2014年10月15日水曜日

「漆という力」―田中信行作品について―

黒田辰秋・田中信行-「漆という力」
2013年1月12日[土]-4月7日[日]
豊田市美術館


椀をはじめ漆工芸品は私たちの身近にあり、その実用的で優美な造形は日々の暮らしを彩ってくれる。今回の展覧会では黒田辰秋の作品が、その最たるものの一つとして紹介されていた。黒田の椀や箪笥、応接セットなどは入ってすぐの展示室にあり、緻密な木工細工と漆の艶やかさを楽しむことができた。しかし、のちの部屋に配された田中信行の作品は、食器や家具としての形状をなしていない「何か」であった。

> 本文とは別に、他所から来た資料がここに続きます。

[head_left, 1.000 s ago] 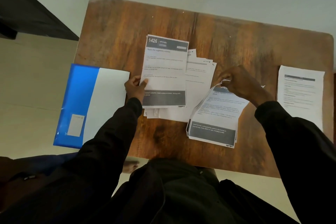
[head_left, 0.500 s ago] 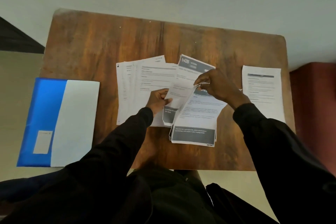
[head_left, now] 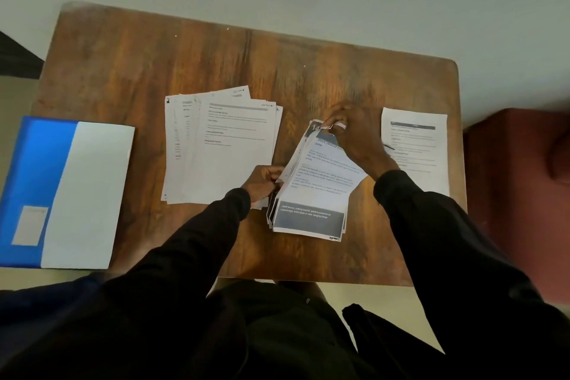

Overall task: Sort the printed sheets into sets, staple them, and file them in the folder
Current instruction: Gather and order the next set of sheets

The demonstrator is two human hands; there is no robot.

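Our left hand pinches the stack mid-frame, right hand pinches its top; we can read "Store cleaned … zone".

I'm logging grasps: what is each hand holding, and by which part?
Both hold the grey-banded stack of sheets: the left hand pinches its left edge, the right hand grips its top edge.

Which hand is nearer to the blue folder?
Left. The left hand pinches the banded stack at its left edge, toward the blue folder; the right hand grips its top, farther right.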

丸い形状の麻布に漆が塗られた《Orga》と名付けられた物体は、独特の存在感を持ち、展示室内の光を不気味に反射していた。じっと見ていると、その物体そのものが鈍い光を放っているかのように感じた。暗い部屋に置かれた《触生》《触生の記憶》は朱色の漆が使われており、薄く丸まったものや花弁のように広がり波うったものが群をなしていた。それはまるで体内に隠れている臓器が巨大化したようだった。天井の高い最も大きな空間に《Inner side-Outer side》という人の身長よりも大きな作品が立てられていた。筒を縦に半分にしたような形状で、Outer side(表側)に映る観る者の像は歩を進める毎に歪み、Inner side(裏側)にまわると、像は常態と上下に反転して映り、重力のない世界がその中に広がる。

このように不安な雰囲気を醸し出す田中の作品は、ここではないどこか、異世界につながる装置のように思われ、こちらの現実世界に揺さぶりをかけてくるようであった。作品のむこう側にある異世界では、こちら側をどのように見ているのであろう。死後の世界であったり、もしも過去のあの時に違う道を選んでいたならば歩んでいたかもしれないパラレルな世界であったりと、そのような異世界が今の自分があることの不安定さを投げかけてくるようであった。
漆の妖艶な輝きに、今、作品を見ているというこの瞬間の身体と時間、空間を強烈に意識させられた。